A flexão é sistemática, isto é, atinge de maneira geral todo e qualquer vocábulo.

O que acontece com GRAU, na verdade, é DERIVAÇÃO e não FLEXÃO.

"A derivação, ao contrário, é assistemática. Se de NEGRO se deriva NEGRUME, não se deve concluir que de VERDE deva necessariamente derivar-se VERDUME. Não é possível qualquer previsão. Ao verbo ALEGRAR, de ALEGRE, contrapõe-se ENTRISTECER, de TRISTE, não porém TRISTAR, que seria o normal, se a pauta derivacional fosse tão regular como a pauta flexional; entretanto, não existe o verbo TRISTAR. É que "uma derivação pode aparecer para um dado vocábulo e faltar para um vocábulo congênere" (Mattoso Câmara Jr). A ocorrência da forma derivada é de certo modo fortuito e casual: há, mas seria possível deixar de haver; ou não há hoje, mas é possível que haja amanhã.

Tratando-se de flexão, a coisa é diferente: houve, há e haverá obrigatoriamente.

A derivação é optativa, DERIVATIO VOLUNTARIA, no dizer de VARRÃO, porque depende da vontade do falante. Se quisermos, nunca empregaremos o sufixo -ÍSSIMO, diremos, por exemplo, É MUITO LINDO em lugar de É LINDÍSSIMO; nem o substantivo LINDEZA: É UMA COISA LINDA substitui perfeitamente É UMA LINDEZA. O singular ou o plural, o masculino ou feminino, estes não podem ser evitados. É impossível empregar um nome sem a marca do gênero e do número.

A flexão é obrigatória, DERIVATIO NATURALIS, no dizer de VARRÃO, por ser imposta pela natureza da língua. Não podemos utilizar um substantivo português sem obrigatoriamente usá-lo sob certa forma numérica: o número acompanha infalivelmente qualquer substantivo português.
Em chinês é diferente, e o substantivo pode ser usado sem estar ajoujado à idéia de número. É que normalmente o substantivo português se apresenta com dupla forma, ou em parelha, de tal modo que, dada uma, se pode facilmente encontrar a outra: LIVRO - LIVROS - CASA - CASAS, ou vice-versa. É um paralelismo rígido que molda toda a categoria nominal do português.

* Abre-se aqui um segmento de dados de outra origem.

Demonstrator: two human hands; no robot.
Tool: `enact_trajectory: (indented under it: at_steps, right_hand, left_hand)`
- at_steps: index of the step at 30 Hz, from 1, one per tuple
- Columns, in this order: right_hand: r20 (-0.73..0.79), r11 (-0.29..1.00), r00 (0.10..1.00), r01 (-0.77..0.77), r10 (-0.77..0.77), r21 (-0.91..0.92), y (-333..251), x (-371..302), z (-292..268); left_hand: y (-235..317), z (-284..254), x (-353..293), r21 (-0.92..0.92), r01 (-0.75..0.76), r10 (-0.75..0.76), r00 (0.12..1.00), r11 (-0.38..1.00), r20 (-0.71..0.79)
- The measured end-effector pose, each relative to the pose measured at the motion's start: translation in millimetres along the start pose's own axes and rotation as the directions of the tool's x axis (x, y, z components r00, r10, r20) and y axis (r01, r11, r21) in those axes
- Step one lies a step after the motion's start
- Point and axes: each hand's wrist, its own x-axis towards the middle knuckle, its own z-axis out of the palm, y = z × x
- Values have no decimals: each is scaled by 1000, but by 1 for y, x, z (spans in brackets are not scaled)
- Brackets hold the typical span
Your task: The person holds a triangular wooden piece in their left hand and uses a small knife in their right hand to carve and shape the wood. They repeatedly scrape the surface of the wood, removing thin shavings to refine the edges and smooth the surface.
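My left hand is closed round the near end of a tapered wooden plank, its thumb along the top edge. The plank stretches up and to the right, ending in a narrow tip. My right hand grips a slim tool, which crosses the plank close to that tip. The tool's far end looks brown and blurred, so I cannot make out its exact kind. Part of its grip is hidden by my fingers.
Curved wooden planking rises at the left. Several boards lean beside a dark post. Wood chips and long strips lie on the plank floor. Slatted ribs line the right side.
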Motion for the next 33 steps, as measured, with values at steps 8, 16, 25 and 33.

Por ser optativa, a derivação abre perspectativa estilística; por ser obrigatória, nada tem a flexão com o estilo". (JOSÉ REBOUÇAS MACAMBIRA, 1974).

GRAU é um mecanismo de DERIVAÇÃO, não de FLEXÃO. Então, em se tratanto de palavras variáveis, temos, portanto, aquelas que variam em GÊNERO e NÚMERO, somente.

Por enquanto, só.

Abraços!

Hugo Magalhães.

6 comentários:

  1. Muito bom... só nao concordo em uma coisa... cadê a bibliografia? De resto está muito bom...

    ResponderExcluir
  2. Muito bom, super didática a explicação!

    ResponderExcluir
  3. A expressão 'concordo em gênero, número e grau' está errada, porque só é obrigatória a concordância de gênero e número, o grau não precisa concordar, pode até discordar. É suficiente 'concordo em gênero e número'.

    ResponderExcluir
    Respostas
    1. O uso do superlativo, do diminutivo e do aumentativo não se deve a uma obrigatoriedade, mas a uma opção. São obtidos através de sufixos, e não de desinências.